═══ Available data ═══
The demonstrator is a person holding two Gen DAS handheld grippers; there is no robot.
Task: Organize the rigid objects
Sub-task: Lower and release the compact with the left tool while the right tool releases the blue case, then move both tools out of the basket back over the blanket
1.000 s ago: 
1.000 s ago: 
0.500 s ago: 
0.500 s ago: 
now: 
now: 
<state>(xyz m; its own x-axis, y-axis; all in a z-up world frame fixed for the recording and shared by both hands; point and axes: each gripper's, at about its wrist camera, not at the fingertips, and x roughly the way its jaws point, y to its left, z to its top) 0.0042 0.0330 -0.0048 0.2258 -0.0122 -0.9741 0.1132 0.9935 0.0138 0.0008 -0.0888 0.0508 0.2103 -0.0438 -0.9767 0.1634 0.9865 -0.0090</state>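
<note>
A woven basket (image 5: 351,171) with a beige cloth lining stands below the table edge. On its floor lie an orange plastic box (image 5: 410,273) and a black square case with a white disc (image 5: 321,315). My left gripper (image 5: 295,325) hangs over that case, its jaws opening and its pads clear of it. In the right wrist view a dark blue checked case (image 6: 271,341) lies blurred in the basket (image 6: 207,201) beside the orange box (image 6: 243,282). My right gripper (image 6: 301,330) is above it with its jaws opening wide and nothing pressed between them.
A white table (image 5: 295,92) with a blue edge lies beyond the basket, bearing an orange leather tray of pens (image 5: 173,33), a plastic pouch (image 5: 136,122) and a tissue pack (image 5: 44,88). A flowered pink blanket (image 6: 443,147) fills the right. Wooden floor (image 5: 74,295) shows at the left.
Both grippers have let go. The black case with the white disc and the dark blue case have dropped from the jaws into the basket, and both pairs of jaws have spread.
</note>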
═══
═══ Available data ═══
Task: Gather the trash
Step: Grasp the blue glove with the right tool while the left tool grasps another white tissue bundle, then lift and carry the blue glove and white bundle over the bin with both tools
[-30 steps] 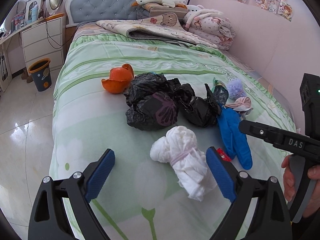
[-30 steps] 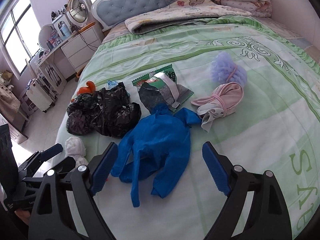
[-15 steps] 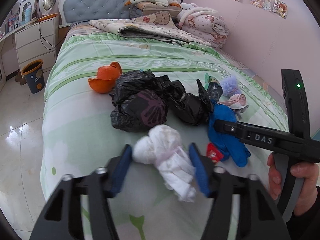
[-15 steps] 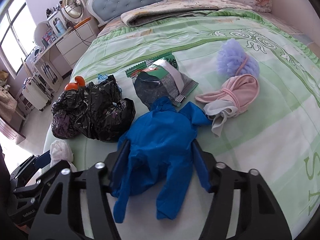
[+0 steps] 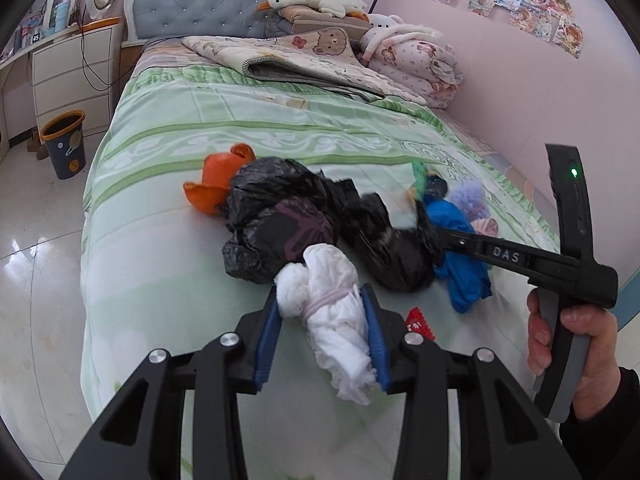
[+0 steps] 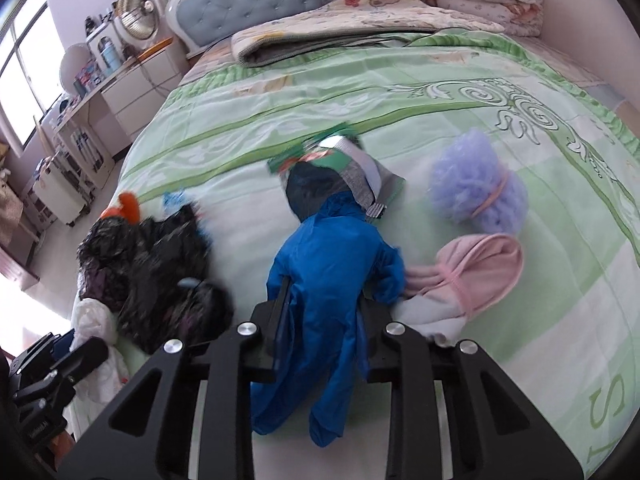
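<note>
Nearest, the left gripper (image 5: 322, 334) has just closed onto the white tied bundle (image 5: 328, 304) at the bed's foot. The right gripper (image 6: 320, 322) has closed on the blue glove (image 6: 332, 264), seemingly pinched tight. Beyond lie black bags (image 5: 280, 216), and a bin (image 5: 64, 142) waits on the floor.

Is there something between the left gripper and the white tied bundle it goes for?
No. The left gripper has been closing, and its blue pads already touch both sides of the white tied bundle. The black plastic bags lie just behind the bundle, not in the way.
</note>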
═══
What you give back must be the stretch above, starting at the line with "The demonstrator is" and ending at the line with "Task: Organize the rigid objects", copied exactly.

Answer for the task
The demonstrator is a person holding two Gen DAS handheld grippers; there is no robot.
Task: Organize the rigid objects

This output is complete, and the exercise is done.